__What the task requires__.
The entries are to be reproduced verbatim, and their pictures left out.

(Extracted records)

BEGIN

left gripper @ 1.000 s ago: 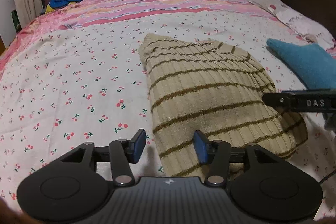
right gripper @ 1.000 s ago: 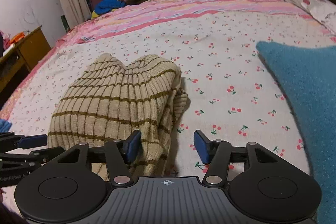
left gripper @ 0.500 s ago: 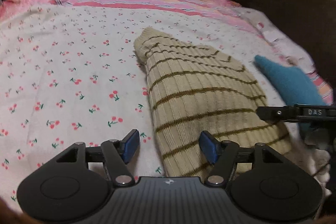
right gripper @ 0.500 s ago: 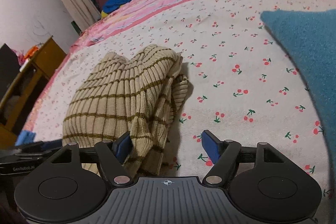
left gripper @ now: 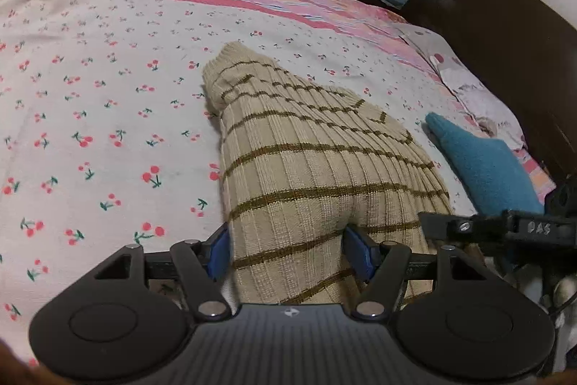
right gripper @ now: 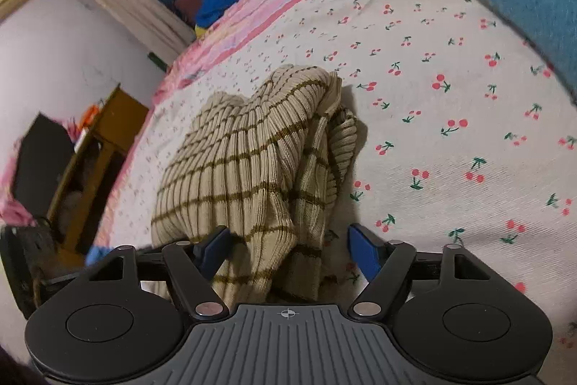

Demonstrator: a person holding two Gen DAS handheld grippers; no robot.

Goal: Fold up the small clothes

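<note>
Left tool (left gripper: 286,249): spread wide, striped knit garment (left gripper: 310,165) between its fingers.
Right tool (right gripper: 286,246): wide, at the garment's edge; contact unclear.
Bed (left gripper: 108,118): blue cloth (left gripper: 483,161) nearby.

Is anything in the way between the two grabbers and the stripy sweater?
Nothing visible. The beige ribbed knit sweater with brown stripes already lies between the open jaws of the left gripper and of the right gripper, on the cherry-print bedsheet.

The beige striped sweater (left gripper: 317,175) is thick ribbed knit. At its 3 o'clock lies a fuzzy teal cloth (left gripper: 483,165). The cherry-print bedsheet (left gripper: 108,118) is matt woven cotton. The left gripper (left gripper: 286,249) is matt black plastic with shiny metal pins.
</note>
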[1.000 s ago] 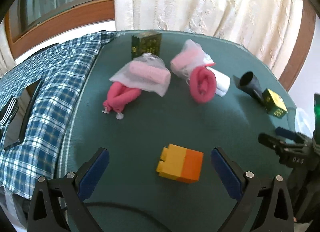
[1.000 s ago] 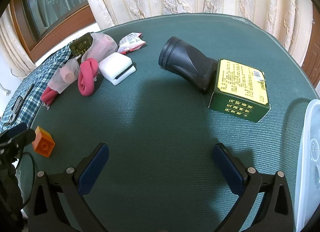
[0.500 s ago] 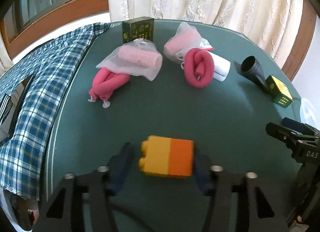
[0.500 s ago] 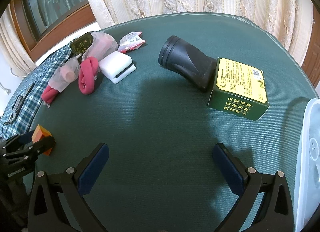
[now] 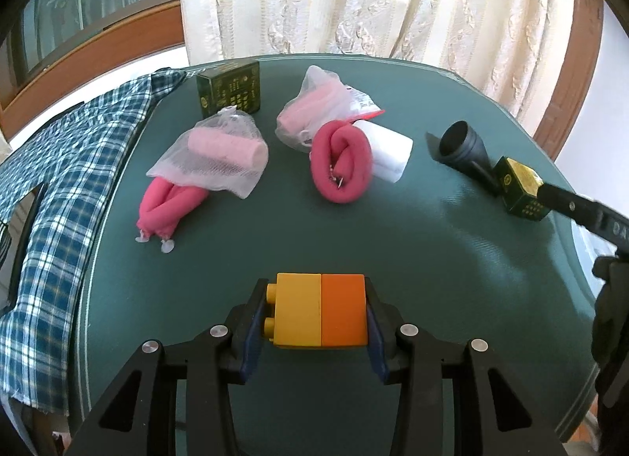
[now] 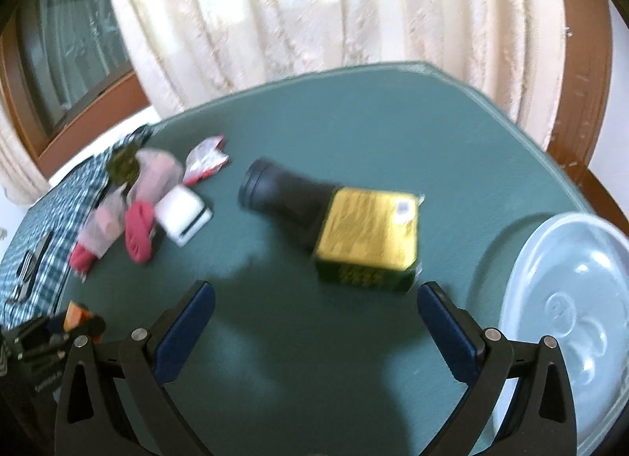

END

__Problem solution__.
left gripper @ 1.000 s ago: 
right gripper @ 1.000 s ago: 
left gripper @ 0.500 s ago: 
right gripper @ 0.500 s ago: 
left gripper @ now: 
right gripper @ now: 

Demonstrator: a person holding two Gen DAS handheld grippers; no robot.

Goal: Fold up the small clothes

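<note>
Left tool (left gripper: 286,249): spread wide, striped knit garment (left gripper: 310,165) between its fingers.
Right tool (right gripper: 286,246): wide, at the garment's edge; contact unclear.
Bed (left gripper: 108,118): blue cloth (left gripper: 483,161) nearby.

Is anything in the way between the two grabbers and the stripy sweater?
Nothing visible. The beige ribbed knit sweater with brown stripes already lies between the open jaws of the left gripper and of the right gripper, on the cherry-print bedsheet.

The beige striped sweater (left gripper: 317,175) is thick ribbed knit. At its 3 o'clock lies a fuzzy teal cloth (left gripper: 483,165). The cherry-print bedsheet (left gripper: 108,118) is matt woven cotton. The left gripper (left gripper: 286,249) is matt black plastic with shiny metal pins.
</note>
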[1.000 s ago] 
[1.000 s ago] 
[0.500 s ago] 
[0.500 s ago] 
[now] 
[now] 

The answer has now been finished.